● **GIVEN DATA**:
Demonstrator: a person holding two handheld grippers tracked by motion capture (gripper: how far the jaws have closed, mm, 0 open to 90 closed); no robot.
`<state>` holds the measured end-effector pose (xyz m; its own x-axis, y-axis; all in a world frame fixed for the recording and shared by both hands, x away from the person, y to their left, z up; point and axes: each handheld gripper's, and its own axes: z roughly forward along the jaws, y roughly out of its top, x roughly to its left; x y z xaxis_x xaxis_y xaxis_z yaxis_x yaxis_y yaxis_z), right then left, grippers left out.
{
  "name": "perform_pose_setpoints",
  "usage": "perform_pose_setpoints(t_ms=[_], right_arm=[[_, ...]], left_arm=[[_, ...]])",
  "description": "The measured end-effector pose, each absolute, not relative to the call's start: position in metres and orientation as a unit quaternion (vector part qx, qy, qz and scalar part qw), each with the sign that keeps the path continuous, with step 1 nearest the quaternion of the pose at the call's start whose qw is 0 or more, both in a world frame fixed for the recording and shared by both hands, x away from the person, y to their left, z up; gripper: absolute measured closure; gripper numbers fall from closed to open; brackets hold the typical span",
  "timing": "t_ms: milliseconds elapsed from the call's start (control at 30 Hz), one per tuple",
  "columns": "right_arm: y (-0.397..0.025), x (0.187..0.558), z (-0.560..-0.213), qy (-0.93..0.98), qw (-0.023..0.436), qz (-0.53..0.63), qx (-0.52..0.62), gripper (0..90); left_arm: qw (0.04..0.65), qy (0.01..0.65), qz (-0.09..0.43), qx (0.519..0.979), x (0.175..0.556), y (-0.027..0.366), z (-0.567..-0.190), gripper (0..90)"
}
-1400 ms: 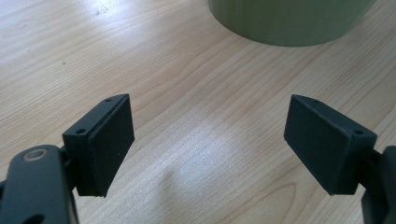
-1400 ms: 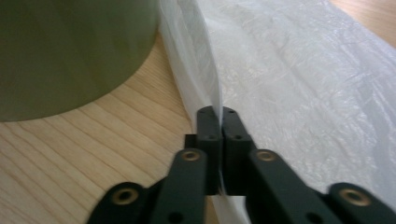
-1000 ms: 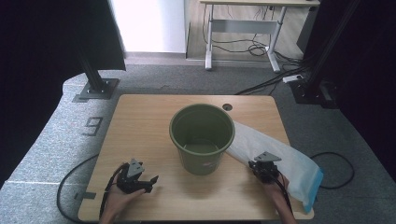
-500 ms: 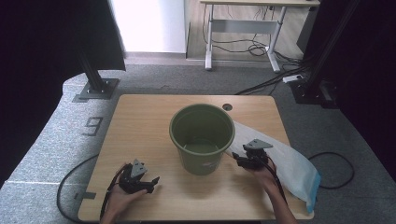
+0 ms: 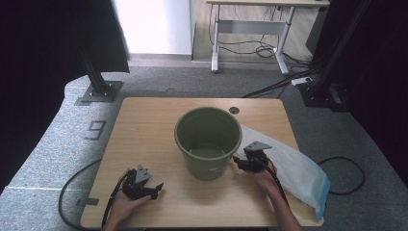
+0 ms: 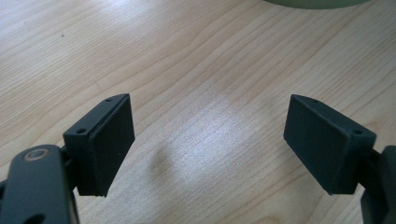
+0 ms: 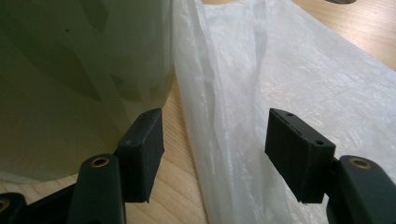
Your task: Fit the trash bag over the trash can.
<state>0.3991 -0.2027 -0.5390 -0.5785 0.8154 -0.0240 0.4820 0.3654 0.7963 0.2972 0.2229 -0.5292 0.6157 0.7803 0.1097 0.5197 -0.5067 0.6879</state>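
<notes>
A green bucket (image 5: 208, 142) stands upright in the middle of the wooden table (image 5: 144, 125), with nothing visible inside. A white plastic bag (image 5: 298, 171) lies flat to its right, reaching the table's right front corner. My right gripper (image 5: 239, 162) is open right beside the bucket's right wall, over the bag's left edge. In the right gripper view the bag (image 7: 261, 93) runs between the jaws, with the bucket wall (image 7: 79, 70) at the left. My left gripper (image 5: 153, 188) rests open at the front left, over bare wood (image 6: 205, 93).
A round hole (image 5: 234, 110) sits in the table behind the bucket. Cables trail off the table from both grippers. A desk frame (image 5: 250, 29) and black stands (image 5: 98, 89) lie on the carpet beyond the table.
My right gripper has moved left and forward from the bag's front part to the bucket's right side. The left gripper has stayed in place.
</notes>
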Motion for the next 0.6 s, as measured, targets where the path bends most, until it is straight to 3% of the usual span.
perform_pose_setpoints(t_ms=[333,600], right_arm=[[-0.193,0.407,-0.550,0.805,0.215,0.355,0.423,42.2],[-0.205,0.409,-0.552,0.788,0.203,0.379,0.441,86.0]], left_arm=[[0.314,0.386,0.209,0.842,0.297,0.224,-0.529,16.2],[0.314,0.386,0.208,0.842,0.297,0.224,-0.529,16.2]])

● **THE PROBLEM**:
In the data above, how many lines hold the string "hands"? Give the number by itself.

● **EXERCISE ANSWER**:
2